EXERCISE DETAILS: The answer should be every line below, repeated exactly, with the images left out.

◇ ◇ ◇ ◇ ◇

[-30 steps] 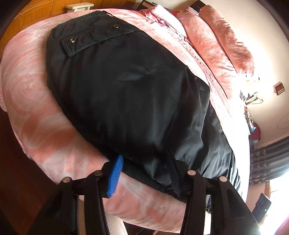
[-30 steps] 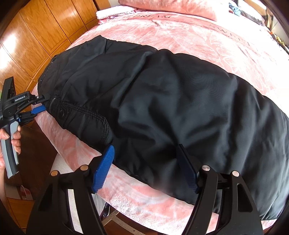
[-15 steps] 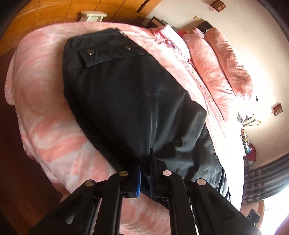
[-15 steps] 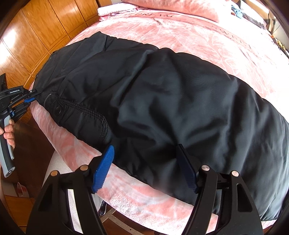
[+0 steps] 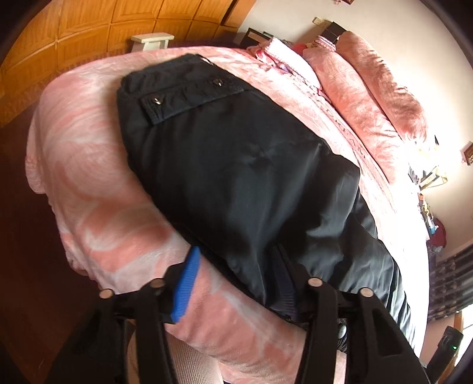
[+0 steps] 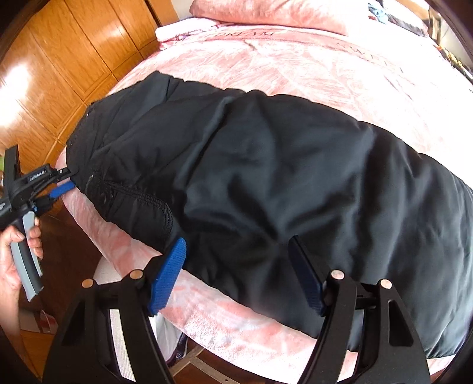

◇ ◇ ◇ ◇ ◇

TASK RESULT:
[-30 steps] 
[-30 steps] 
[-15 steps] 
[-15 steps] 
[+0 steps] 
[+0 steps] 

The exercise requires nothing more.